Top of Record excerpts
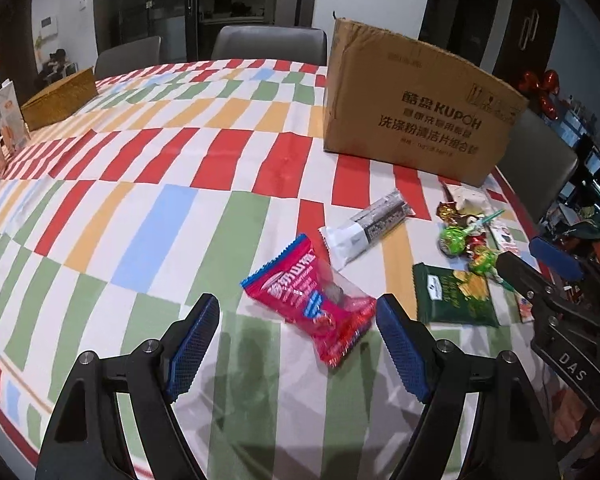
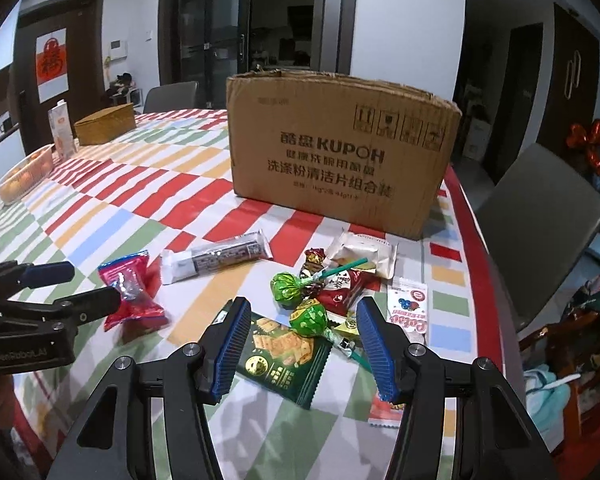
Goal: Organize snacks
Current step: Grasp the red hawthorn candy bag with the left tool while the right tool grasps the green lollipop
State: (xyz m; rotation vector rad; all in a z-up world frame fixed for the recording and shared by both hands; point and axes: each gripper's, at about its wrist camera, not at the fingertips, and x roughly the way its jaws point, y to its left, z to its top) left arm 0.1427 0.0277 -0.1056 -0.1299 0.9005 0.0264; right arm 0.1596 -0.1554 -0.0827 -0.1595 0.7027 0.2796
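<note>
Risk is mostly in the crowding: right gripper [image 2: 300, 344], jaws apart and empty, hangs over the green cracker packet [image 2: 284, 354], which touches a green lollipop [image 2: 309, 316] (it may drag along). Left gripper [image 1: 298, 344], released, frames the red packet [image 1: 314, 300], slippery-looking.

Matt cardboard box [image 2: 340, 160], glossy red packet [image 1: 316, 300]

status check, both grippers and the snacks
Left gripper open over red packet. Right gripper open over green cracker packet. Lollipop overlaps it. Cardboard box behind.
</note>
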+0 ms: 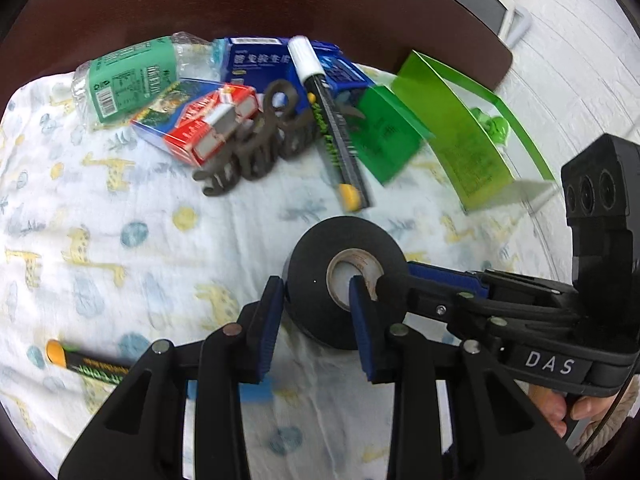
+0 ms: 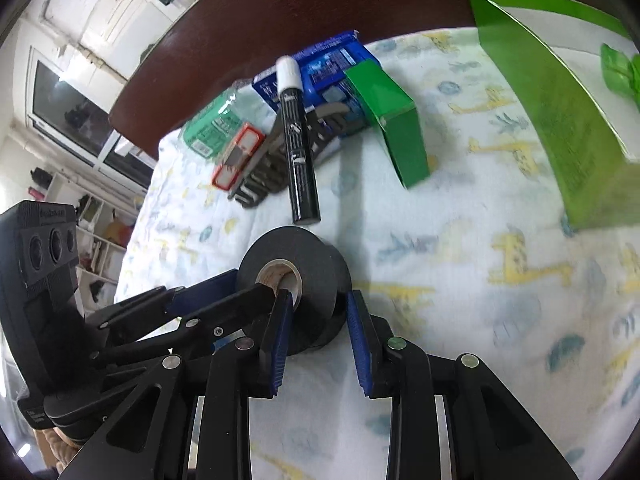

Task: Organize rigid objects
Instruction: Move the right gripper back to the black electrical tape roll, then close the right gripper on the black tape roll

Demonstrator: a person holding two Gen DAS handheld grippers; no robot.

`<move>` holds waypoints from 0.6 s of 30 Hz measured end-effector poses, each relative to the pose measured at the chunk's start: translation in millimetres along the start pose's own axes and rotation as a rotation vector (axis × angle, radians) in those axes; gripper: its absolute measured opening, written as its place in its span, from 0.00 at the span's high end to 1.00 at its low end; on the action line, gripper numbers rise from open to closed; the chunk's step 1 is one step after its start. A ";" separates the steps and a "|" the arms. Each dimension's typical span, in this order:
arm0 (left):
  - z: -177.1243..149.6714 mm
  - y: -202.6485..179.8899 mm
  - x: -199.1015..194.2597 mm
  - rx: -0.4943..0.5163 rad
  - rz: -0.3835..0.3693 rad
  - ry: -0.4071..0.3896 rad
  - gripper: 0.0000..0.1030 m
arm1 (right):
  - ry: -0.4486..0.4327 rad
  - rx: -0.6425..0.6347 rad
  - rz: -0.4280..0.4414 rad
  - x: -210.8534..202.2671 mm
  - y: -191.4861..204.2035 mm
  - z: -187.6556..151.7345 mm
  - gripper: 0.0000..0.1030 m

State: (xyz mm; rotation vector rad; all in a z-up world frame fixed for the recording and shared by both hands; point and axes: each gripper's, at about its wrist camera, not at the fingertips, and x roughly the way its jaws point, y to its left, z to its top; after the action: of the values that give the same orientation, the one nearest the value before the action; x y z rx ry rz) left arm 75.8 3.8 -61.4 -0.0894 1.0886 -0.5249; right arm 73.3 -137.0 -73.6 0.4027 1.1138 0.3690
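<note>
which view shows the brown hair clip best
The left wrist view. There the hair clip lies in plain sight in front of the red box, its loop and teeth clear. The right wrist view shows only part of it, mostly hidden behind the black marker.

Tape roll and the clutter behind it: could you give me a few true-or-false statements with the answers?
1. The tape roll is black. True.
2. The left gripper and right gripper each have one of their fingers inside the roll's core. True.
3. The marker has a red cap. False: its cap is white.
4. The cloth is plain white. False: it is printed with giraffes.
5. The hair claw lies apart from the pile. False: it rests against the red boxes.
</note>
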 end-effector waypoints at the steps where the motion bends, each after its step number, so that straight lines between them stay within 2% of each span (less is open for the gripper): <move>1: -1.9 -2.5 0.2 0.006 0.002 0.006 0.70 | 0.006 0.003 -0.002 -1.6 -2.3 -2.9 0.70; 7: -2.1 -5.8 -2.4 0.002 0.038 -0.012 0.66 | -0.041 0.010 -0.029 -13.5 -11.9 -4.7 0.70; 9: -2.5 -3.4 -0.4 -0.007 0.051 -0.009 0.55 | -0.037 0.020 -0.017 -12.0 -13.9 -2.9 0.70; 10: -2.9 -2.1 2.6 -0.013 0.058 -0.002 0.53 | -0.034 0.027 -0.007 -9.3 -14.3 -2.3 0.70; 11: -3.4 -1.1 3.4 -0.021 0.043 -0.005 0.53 | -0.024 0.035 0.009 -5.4 -14.5 -2.1 0.70; 12: -5.0 -0.1 3.5 -0.024 0.018 -0.001 0.61 | -0.009 0.040 0.028 -1.6 -15.6 -2.4 0.70; 13: -4.9 1.3 4.2 -0.029 -0.021 0.000 0.63 | -0.004 0.053 0.058 2.0 -17.7 -2.2 0.70; 15: -5.3 -0.7 4.4 -0.027 -0.016 -0.005 0.64 | 0.002 0.052 0.068 3.2 -19.4 0.0 0.69; 18: -4.4 -11.8 -3.4 0.026 0.024 -0.037 0.70 | -0.012 0.022 0.039 -2.2 -12.9 -1.6 0.69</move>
State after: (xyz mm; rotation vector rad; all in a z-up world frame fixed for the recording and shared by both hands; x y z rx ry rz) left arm 66.5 -4.2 -56.9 -0.0631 1.0456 -0.5134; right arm 72.1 -149.1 -78.8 0.4459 1.1004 0.3886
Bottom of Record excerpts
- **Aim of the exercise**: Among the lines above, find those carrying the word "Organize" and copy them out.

- **Answer to this task**:
Goal: Organize snacks
Task: Organize rigid objects

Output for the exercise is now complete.